__ASSIGNMENT__:
Copy each line below in which the string "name" appears.

__DATASET SECTION__:
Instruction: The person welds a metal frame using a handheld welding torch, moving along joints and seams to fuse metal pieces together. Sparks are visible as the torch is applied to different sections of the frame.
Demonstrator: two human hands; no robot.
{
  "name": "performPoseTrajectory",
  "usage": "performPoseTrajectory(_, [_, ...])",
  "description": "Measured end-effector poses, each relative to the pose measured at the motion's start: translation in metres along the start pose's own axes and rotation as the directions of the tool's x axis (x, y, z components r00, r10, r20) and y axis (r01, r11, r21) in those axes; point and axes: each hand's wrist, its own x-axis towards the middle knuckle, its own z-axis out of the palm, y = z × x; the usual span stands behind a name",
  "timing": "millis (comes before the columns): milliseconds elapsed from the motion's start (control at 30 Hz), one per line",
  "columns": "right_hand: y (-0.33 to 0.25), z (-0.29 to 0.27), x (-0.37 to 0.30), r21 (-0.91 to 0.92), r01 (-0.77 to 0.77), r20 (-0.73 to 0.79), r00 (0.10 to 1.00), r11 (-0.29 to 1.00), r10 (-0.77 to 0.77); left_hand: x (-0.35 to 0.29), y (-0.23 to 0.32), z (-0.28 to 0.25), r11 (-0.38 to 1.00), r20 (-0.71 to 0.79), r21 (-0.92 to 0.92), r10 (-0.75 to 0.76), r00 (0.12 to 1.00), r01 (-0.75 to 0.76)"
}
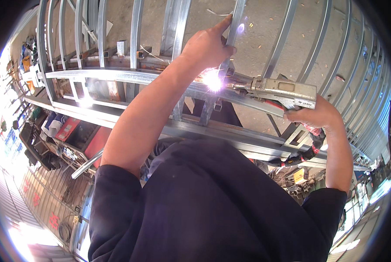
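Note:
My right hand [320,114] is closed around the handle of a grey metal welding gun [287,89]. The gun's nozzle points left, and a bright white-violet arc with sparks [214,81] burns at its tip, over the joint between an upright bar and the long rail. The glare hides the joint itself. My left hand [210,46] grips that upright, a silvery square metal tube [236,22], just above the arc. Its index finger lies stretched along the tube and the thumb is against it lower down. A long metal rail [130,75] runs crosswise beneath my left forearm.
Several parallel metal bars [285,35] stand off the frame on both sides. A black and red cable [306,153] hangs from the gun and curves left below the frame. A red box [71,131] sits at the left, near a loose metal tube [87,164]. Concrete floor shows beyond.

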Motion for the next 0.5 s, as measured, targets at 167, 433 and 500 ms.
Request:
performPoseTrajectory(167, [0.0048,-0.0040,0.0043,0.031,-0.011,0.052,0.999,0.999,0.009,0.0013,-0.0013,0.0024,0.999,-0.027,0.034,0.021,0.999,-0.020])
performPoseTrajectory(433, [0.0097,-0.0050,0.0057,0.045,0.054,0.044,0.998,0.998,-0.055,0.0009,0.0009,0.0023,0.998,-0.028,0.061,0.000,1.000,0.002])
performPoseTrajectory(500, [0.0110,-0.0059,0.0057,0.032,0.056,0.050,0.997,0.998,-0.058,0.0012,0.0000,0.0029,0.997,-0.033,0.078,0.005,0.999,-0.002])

__SOLUTION TO THE PROBLEM__:
  "name": "performPoseTrajectory",
  "description": "Measured end-effector poses, each relative to the pose measured at the motion's start: translation in metres along the start pose's own axes and rotation as the directions of the tool's x axis (x, y, z components r00, r10, r20) and y axis (r01, r11, r21) in those axes; point and axes: each hand's wrist, its own x-axis towards the middle knuckle, its own z-axis out of the palm, y = z × x; the usual span stands behind a name",

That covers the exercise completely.